What the task requires> Below are some records. Return exactly the lines from the one containing "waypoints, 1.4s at" through the one containing "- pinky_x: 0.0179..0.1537", both included, and only those.

Collected data
== == ==
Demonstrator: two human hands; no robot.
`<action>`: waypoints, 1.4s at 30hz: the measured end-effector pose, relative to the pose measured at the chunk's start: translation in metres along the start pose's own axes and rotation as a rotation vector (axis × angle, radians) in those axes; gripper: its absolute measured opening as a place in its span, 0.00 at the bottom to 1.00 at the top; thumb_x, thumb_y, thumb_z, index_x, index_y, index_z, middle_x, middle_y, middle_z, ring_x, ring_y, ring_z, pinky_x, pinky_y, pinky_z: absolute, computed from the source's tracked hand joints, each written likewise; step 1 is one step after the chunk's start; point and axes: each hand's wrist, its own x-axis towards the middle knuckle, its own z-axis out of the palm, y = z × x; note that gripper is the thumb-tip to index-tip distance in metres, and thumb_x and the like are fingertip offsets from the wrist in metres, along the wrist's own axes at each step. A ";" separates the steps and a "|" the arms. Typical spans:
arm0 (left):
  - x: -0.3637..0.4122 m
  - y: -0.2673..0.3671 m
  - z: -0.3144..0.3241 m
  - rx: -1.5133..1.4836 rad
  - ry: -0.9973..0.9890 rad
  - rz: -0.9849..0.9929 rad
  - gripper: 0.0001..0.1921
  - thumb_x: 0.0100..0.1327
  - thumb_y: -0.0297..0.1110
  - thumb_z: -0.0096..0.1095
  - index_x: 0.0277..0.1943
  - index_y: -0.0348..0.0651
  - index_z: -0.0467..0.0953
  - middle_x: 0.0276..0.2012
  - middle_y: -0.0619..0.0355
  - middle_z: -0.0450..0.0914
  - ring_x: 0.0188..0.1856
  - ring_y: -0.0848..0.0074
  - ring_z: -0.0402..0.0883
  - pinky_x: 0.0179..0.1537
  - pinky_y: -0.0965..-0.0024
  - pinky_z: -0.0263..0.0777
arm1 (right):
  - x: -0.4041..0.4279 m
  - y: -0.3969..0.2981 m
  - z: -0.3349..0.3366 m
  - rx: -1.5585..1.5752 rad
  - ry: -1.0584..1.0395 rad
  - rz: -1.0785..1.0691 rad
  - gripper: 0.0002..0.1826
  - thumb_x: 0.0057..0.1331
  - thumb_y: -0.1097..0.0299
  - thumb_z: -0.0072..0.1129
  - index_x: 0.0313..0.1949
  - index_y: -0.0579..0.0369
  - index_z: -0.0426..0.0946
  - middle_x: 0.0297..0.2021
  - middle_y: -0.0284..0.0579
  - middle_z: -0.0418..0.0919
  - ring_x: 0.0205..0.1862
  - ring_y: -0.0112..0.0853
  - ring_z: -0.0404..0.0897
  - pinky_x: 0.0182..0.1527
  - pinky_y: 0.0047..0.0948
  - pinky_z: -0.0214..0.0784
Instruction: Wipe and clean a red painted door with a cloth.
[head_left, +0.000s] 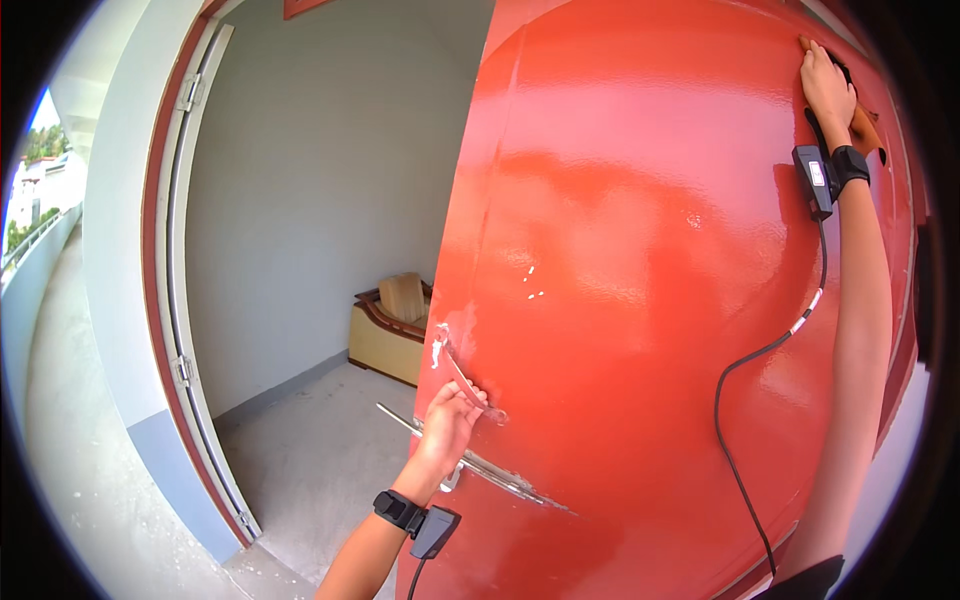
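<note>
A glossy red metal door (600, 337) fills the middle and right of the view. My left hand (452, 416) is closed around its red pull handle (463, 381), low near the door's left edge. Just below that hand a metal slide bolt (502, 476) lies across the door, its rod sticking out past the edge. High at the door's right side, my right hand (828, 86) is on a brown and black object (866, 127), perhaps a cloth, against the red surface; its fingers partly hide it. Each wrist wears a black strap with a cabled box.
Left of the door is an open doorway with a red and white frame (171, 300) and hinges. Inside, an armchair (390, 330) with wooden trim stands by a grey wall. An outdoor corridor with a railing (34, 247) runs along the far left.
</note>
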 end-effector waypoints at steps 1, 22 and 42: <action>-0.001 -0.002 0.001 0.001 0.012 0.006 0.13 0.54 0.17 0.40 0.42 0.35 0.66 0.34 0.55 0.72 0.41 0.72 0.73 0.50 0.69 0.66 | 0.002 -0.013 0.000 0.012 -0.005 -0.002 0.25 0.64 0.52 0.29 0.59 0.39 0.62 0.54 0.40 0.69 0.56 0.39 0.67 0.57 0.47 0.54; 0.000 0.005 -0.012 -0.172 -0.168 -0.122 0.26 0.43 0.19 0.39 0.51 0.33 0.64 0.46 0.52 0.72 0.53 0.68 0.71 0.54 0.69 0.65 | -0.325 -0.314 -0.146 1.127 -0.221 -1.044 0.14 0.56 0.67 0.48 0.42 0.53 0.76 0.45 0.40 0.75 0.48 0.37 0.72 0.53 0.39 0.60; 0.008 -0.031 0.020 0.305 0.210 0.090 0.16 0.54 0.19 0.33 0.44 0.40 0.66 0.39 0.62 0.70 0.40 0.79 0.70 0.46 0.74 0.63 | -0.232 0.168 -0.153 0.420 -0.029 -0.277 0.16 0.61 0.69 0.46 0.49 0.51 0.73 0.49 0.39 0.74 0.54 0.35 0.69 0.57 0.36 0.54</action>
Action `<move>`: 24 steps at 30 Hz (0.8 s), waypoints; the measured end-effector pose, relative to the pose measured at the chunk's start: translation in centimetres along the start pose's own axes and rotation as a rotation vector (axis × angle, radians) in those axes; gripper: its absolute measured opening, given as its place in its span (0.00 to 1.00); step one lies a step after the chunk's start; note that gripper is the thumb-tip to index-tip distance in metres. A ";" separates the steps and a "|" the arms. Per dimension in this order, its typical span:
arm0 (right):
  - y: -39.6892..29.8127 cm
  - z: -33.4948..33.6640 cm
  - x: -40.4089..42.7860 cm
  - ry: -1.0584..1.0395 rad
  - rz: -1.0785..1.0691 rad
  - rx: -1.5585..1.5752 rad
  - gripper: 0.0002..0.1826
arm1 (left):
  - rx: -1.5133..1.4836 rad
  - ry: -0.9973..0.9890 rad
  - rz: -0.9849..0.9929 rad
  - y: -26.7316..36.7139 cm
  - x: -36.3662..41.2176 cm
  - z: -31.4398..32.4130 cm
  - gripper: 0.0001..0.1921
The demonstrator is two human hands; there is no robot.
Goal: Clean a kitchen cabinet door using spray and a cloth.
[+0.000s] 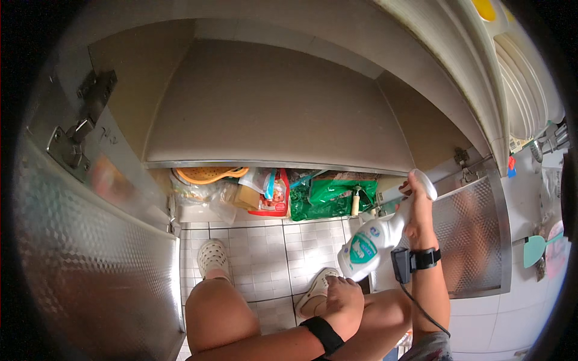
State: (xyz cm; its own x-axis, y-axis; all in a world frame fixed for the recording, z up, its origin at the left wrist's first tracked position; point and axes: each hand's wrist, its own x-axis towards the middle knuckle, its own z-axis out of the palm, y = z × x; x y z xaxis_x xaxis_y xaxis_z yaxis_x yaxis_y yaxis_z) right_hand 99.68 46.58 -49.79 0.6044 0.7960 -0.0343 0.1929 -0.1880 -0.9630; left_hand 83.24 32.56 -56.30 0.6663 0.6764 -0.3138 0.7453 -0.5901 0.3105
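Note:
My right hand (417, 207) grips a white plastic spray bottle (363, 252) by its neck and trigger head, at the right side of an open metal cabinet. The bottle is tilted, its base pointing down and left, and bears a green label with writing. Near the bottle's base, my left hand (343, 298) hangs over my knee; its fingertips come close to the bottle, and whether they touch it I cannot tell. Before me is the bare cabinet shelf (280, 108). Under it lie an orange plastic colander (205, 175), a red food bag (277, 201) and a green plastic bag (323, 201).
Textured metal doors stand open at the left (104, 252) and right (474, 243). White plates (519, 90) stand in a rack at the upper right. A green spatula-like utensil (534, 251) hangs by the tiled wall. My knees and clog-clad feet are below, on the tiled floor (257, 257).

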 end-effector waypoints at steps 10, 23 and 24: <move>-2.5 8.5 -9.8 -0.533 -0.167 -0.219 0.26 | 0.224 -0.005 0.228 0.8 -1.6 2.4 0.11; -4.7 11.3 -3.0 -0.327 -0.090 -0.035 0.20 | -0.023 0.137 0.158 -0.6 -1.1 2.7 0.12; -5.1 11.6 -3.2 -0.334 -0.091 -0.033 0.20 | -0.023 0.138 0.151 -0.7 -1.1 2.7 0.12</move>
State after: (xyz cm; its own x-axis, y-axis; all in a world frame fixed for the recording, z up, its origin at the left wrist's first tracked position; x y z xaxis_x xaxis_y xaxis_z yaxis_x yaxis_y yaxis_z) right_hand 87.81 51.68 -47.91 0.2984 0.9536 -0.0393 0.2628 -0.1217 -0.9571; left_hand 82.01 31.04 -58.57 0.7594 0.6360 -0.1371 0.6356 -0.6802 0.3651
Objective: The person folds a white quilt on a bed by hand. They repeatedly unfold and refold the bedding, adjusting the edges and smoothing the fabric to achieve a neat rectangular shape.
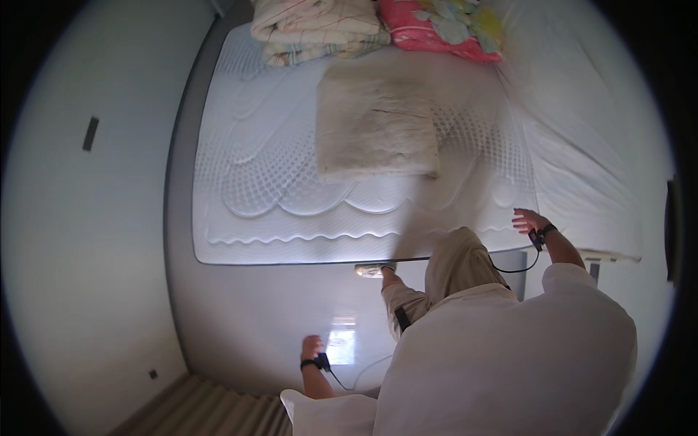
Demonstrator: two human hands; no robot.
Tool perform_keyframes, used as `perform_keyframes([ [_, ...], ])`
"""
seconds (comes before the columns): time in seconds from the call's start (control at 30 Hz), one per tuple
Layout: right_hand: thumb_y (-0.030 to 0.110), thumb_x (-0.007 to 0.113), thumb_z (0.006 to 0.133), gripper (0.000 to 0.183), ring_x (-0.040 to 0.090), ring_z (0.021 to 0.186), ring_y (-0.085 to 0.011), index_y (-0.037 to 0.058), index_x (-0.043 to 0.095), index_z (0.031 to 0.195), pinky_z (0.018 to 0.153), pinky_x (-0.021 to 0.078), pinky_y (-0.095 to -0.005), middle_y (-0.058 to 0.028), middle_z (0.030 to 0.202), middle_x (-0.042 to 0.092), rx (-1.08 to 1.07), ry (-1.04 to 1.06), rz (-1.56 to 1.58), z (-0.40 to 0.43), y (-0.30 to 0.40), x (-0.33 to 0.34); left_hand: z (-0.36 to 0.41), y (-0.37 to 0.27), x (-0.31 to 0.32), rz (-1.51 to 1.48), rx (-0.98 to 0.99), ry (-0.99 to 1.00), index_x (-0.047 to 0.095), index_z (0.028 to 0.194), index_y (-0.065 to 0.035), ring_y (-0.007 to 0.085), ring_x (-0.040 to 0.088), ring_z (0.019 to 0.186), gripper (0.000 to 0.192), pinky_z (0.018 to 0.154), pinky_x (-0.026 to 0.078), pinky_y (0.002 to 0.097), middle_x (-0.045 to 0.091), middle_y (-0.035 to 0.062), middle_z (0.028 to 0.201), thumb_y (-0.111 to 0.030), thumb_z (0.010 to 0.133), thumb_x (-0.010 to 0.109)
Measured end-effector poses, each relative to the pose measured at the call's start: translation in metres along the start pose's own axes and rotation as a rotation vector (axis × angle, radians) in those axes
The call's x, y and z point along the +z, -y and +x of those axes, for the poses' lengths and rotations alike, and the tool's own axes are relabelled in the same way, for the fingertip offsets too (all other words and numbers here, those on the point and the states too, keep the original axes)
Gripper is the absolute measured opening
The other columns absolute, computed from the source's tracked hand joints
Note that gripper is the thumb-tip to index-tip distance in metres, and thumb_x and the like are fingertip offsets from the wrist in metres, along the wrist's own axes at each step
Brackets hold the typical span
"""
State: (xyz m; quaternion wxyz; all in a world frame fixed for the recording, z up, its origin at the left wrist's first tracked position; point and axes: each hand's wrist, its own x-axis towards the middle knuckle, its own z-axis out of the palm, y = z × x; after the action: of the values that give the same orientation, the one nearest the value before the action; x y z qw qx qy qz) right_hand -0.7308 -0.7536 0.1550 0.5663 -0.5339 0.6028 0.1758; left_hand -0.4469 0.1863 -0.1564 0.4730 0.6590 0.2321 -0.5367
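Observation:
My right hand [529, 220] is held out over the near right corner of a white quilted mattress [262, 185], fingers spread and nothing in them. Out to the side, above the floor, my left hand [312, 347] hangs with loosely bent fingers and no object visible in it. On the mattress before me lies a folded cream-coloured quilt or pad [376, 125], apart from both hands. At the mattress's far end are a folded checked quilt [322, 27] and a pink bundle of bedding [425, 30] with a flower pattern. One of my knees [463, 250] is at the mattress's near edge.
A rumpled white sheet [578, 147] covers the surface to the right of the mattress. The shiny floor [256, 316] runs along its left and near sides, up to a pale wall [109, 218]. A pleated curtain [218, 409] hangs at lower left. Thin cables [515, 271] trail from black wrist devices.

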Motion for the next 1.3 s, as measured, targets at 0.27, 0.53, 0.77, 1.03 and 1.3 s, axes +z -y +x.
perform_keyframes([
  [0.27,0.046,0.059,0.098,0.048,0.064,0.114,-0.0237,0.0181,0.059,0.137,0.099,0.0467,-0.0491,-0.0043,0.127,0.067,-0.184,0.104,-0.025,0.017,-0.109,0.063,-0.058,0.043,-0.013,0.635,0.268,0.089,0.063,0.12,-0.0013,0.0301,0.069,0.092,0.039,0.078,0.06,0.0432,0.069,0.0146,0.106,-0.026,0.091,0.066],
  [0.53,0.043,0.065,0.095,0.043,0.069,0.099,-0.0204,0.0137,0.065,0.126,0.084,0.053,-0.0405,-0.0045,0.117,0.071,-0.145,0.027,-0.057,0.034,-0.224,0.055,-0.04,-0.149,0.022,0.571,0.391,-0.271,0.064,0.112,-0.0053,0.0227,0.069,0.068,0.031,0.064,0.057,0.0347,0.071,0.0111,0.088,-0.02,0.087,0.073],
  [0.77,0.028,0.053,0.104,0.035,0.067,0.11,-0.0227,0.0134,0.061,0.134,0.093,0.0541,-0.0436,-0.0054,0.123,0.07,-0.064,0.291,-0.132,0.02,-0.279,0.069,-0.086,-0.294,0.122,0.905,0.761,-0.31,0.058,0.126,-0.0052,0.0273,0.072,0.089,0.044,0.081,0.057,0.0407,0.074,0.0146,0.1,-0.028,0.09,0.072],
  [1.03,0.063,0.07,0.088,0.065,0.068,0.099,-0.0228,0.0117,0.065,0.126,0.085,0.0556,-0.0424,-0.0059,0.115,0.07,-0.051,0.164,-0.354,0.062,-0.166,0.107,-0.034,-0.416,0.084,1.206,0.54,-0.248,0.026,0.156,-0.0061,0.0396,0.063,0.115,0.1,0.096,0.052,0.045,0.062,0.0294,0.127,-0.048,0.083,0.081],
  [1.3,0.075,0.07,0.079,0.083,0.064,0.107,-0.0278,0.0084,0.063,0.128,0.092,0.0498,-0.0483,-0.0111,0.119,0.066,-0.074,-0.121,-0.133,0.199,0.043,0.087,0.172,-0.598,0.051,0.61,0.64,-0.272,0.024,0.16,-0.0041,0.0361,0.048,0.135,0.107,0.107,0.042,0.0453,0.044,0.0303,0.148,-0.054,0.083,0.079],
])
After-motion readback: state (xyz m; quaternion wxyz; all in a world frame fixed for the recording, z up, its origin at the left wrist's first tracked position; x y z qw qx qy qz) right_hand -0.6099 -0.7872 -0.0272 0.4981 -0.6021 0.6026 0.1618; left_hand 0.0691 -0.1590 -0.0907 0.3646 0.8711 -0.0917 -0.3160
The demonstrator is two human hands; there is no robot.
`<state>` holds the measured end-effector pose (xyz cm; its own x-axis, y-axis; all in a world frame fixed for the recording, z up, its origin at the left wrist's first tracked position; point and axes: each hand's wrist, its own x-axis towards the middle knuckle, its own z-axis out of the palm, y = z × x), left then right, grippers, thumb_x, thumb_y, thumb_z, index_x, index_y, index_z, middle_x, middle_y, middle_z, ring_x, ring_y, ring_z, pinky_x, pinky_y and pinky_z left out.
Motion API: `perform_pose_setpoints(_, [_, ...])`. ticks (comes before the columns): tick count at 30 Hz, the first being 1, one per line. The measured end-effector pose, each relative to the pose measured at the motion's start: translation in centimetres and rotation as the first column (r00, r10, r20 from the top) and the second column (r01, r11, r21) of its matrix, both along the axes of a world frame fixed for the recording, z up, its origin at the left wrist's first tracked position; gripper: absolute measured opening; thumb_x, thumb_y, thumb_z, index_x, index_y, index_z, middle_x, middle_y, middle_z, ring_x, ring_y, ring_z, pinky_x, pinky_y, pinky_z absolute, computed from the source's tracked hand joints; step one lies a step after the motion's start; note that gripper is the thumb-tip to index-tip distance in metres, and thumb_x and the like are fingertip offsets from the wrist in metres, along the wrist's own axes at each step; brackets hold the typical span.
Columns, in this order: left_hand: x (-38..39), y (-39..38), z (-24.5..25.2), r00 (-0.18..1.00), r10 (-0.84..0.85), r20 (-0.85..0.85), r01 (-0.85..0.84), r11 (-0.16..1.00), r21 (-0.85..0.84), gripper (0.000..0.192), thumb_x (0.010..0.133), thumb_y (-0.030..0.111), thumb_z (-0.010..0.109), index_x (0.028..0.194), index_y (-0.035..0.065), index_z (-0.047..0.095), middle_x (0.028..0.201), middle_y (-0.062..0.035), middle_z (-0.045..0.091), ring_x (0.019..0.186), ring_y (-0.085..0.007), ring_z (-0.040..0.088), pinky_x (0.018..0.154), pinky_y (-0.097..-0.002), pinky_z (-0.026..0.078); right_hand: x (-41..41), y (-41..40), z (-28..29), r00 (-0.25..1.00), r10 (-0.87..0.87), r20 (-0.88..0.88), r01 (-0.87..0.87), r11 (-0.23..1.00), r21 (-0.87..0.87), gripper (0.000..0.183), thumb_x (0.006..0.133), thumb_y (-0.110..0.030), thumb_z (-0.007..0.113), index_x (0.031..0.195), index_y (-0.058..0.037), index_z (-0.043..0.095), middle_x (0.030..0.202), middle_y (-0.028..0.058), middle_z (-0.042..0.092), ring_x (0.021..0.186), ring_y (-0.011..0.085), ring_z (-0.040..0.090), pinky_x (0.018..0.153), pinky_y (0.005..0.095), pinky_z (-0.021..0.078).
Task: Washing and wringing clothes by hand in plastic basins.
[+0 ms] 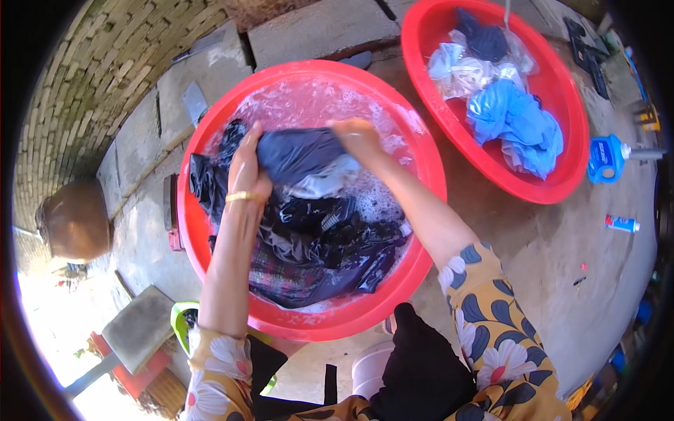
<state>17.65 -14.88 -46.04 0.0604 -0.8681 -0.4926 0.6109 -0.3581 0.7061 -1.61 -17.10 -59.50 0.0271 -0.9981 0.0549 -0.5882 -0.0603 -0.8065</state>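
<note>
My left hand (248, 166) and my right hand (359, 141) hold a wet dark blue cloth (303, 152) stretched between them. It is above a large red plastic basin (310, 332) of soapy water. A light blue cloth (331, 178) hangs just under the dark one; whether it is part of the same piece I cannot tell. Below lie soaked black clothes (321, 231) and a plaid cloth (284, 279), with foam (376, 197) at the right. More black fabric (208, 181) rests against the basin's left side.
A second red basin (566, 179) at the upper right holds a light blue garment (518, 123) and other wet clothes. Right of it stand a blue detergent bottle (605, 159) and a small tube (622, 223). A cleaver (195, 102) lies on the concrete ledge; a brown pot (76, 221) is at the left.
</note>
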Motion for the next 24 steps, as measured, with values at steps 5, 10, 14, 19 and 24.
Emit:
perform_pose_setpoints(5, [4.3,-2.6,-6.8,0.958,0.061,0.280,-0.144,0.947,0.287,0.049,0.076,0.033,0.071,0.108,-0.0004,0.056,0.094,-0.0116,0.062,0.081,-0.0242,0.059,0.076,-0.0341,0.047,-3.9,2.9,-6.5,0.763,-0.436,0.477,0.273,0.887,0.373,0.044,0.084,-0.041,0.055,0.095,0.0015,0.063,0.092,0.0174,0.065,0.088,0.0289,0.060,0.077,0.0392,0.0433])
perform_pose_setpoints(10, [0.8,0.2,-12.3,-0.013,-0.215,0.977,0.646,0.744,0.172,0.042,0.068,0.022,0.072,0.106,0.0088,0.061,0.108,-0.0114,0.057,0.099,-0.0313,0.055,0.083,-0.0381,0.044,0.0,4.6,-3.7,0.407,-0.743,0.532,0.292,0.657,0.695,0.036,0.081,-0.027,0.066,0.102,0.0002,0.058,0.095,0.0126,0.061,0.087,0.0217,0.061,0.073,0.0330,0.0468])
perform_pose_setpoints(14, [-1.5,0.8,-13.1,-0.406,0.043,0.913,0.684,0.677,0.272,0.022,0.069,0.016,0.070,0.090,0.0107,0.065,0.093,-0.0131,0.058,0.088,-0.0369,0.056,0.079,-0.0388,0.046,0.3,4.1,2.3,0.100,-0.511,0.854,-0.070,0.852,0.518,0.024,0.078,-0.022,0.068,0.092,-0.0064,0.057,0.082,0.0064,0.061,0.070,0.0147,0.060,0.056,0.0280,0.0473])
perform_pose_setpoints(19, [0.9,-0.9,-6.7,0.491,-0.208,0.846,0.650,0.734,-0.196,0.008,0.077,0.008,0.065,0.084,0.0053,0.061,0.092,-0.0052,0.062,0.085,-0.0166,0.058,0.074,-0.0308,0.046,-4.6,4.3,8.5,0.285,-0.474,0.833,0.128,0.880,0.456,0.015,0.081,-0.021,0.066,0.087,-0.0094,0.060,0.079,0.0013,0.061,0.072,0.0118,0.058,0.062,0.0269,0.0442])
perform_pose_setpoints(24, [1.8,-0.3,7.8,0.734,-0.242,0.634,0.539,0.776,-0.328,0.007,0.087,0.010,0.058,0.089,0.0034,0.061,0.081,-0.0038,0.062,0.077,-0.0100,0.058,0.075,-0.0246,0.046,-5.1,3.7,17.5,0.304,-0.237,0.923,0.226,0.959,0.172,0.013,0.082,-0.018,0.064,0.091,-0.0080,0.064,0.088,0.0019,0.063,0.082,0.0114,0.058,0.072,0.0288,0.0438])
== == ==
Expected output>
`<action>`: waypoints, 1.4s at 30hz: the measured end-effector pose, relative to the pose measured at the chunk's start: translation in metres along the start pose's own axes and rotation as a rotation vector (axis × angle, radians) in those axes; gripper: its absolute measured opening as a place in its span, 0.00 at the bottom to 1.00 at the top; thumb_x, thumb_y, thumb_z, index_x, index_y, index_z, middle_x, middle_y, middle_z, ring_x, ring_y, ring_z, pinky_x, pinky_y, pinky_z: absolute, computed from the source's tracked hand joints, each written likewise; step 1 is one step after the chunk's start; point and axes: each hand's wrist, its own x-axis towards the middle knuckle, its own z-axis out of the palm, y = z × x; note that gripper is the thumb-tip to index-tip distance in metres, and thumb_x and the like are fingertip offsets from the wrist in metres, along the wrist's own axes at each step. A ";" separates the steps and a "|" the arms. Typical spans:
arm0 (left):
  - x: -0.3637..0.4122 m
  - y: -0.2673..0.3671 m
  - z: -0.3144..0.3241 m
  - rx: -1.5133..1.4836 rad
  - ry: -0.9973..0.9890 rad
  - rz: -0.9849..0.9929 rad
  - gripper: 0.0001..0.1921
  - thumb_x: 0.0100..0.1327
  - thumb_y: -0.0297..0.1110
  - thumb_z: -0.0096..0.1095
  - index_x: 0.0277..0.1943
  - index_y: -0.0348..0.0651
  - index_z: -0.0467..0.0953
  - middle_x: 0.0276..0.2012
  - middle_y: -0.0619..0.0355
  - middle_z: -0.0450..0.0914
  - ring_x: 0.0188..0.1856
  - ring_y: -0.0848..0.0074
  - ring_z: -0.0402..0.0883
  - pinky_x: 0.0179..0.1537

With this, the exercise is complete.